Path: utzoo!utgpu!watserv1!watmath!att!att!linac!pacific.mps.ohio-state.edu!zaphod.mps.ohio-state.edu!usc!cs.utexas.edu!uunet!mcsun!ukc!edcastle!dcl-cs!aber-cs!athene!pcg
From: pcg@cs.aber.ac.uk (Piercarlo Grandi)
Newsgroups: comp.lang.misc
Subject: Re: C's sins of commission
Message-ID: <PCG.90Nov3185931@athene.cs.aber.ac.uk>
Date: 3 Nov 90 18:59:31 GMT
References: <2062@aber-cs.UUCP> <1990Oct26.155937.29185@maths.nott.ac.uk>
	<PCG.90Oct30201101@teachk.cs.aber.ac.uk>
	<1990Nov2.172508.6393@maths.nott.ac.uk>
Sender: pcg@aber-cs.UUCP
Organization: Coleg Prifysgol Cymru
Lines: 144
In-reply-to: anw@maths.nott.ac.uk's message of 2 Nov 90 17:25:08 GMT

On 2 Nov 90 17:25:08 GMT, anw@maths.nott.ac.uk (Dr A. N. Walker) said:

anw> In article <PCG.90Oct30201101@teachk.cs.aber.ac.uk> pcg@cs.aber.ac.uk
anw> (Piercarlo Grandi) writes:

pcgp> You shouldn't write "node := GREEN; ptr_to_node := node" because
pcgp> "node" then doesn't include its location.  You should have instead
pcgp> "node := { GREEN, node }" and then an associative search for "{
pcgp> GREEN, node }" will find node without the need for pointers.

anw> (pcgp means PierCarlo Grandi Paraphrase).

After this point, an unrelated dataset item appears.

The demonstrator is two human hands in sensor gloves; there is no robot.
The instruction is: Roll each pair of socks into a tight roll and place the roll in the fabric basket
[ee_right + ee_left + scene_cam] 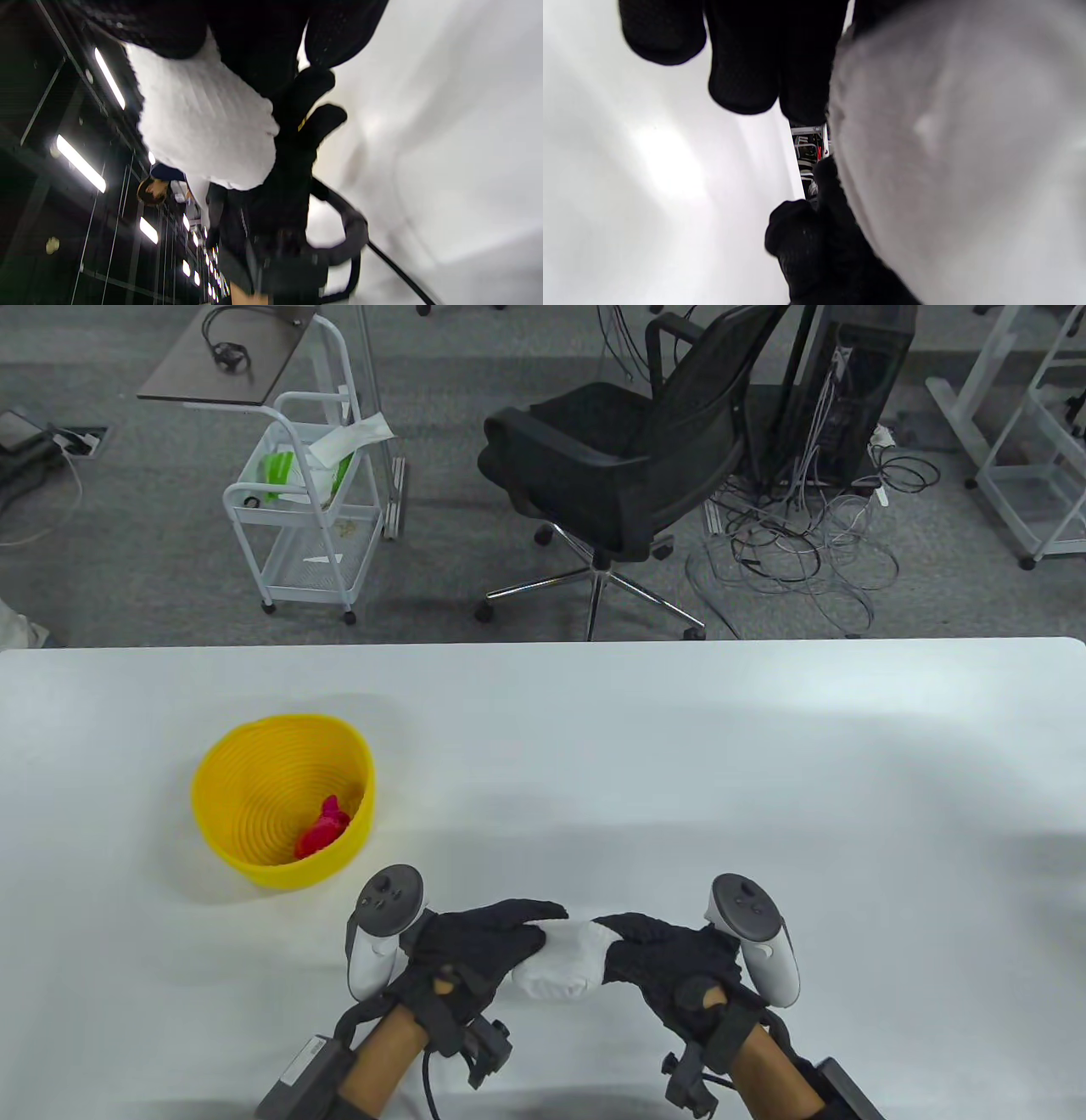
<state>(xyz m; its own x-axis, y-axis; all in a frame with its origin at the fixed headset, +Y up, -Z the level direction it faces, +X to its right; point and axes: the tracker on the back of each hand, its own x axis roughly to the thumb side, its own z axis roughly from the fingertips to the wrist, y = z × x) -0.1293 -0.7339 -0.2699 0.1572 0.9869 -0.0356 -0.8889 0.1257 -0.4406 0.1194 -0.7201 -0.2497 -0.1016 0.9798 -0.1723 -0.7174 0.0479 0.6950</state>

Not exactly. You should write "node := (GREEN,node id);", where "node
id" is anything you use to know a node from another. For example, its
list of incoming arcs. I would like to repeat my way to describe graphs
in a relation database:

	type node : node_info; # each node contains some info #
	type link : link_info; # each link contains some info #

	relation in(link*,node*); # * means this fields is part ... #
	relation out(node*,link*); # ... of the primary key #

Note that many links or nodes may have the same info, but a specific
link or node will be uniquely identified by context; if it cannot, e.g.
a two node graph like this:

		"B"
	   .-------------.
	  "A"		"A"
	   \_____________/
		"B"

then the graph is inherently ambiguous. It can be disambiguated by
noting that the "A" and "B" information content of the nodes is
incomplete, and should be really:

			("B",top)
	    .-------------------------------.
	("A",left)			("A",right)
	    \_______________________________/
			("B",bottom)

This representation also makes it obvious that each graph has a dual,
i.e. that it is an essentially symmetric structure, that the first
version of the example above is inherently ambiguous (and indeed a
relational database will not allow you to represent it), etc..., all
facts that are lost using pointers.

anw> In the following direct extract, "This" means the version that I
anw> *shouldn't* write.]

pcg> This adds a whole new world of complication, because we need no longer
pcg> just an algebra for objects, but also an algebra for locations, and we
pcg> must prove that a program not only works ok wrt to contents, but also to
pcg> locations, and that the encoding of parts of the contents in the
pcg> location is preserved correctly.

anw> But if content has to include location, then an algebra for objects
anw> has to include an algebra for location, so the algebra and the
anw> proofs already had to be supplied.

You got it the other way round: if pointers make a difference, this can
only mean that part of an object's content are implicit in its in-memory
location, not viceversa (what actually happens is that location includes
a bit of content). If the information encoded in the pointer value were
explicit in the object's contents, pointer values would become
irrelevant, and only object contents would matter; there would not be
any need for comparison operations on pointer values, only the usual
ones on contents.


Back to basics: objects in memory are representations for more abstract
entities. The representation is based on encoding, usually encoding onto
the integers (Hoare's essay in "Structured Programming").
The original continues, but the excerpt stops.